PROBLEM STATEMENT
Every line of the material must be copied exactly, from the first to the last.

DATA SHOWN
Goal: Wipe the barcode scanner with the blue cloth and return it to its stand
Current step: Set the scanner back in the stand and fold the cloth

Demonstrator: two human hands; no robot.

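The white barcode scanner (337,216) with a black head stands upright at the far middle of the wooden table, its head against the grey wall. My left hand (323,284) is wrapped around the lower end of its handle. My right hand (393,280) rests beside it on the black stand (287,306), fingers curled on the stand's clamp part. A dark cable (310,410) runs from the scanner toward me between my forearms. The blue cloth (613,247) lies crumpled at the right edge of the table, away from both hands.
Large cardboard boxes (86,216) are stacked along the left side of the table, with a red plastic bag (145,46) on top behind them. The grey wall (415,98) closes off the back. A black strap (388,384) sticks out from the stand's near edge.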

RESPONSE TO THE TASK
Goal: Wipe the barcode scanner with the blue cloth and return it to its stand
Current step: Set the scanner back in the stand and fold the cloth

Demonstrator: two human hands; no robot.

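The white barcode scanner (337,216) with a black head stands upright at the far middle of the wooden table, its head against the grey wall. My left hand (323,284) is wrapped around the lower end of its handle. My right hand (393,280) rests beside it on the black stand (287,306), fingers curled on the stand's clamp part. A dark cable (310,410) runs from the scanner toward me between my forearms. The blue cloth (613,247) lies crumpled at the right edge of the table, away from both hands.
Large cardboard boxes (86,216) are stacked along the left side of the table, with a red plastic bag (145,46) on top behind them. The grey wall (415,98) closes off the back. A black strap (388,384) sticks out from the stand's near edge.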

The requested output has been fully supplied.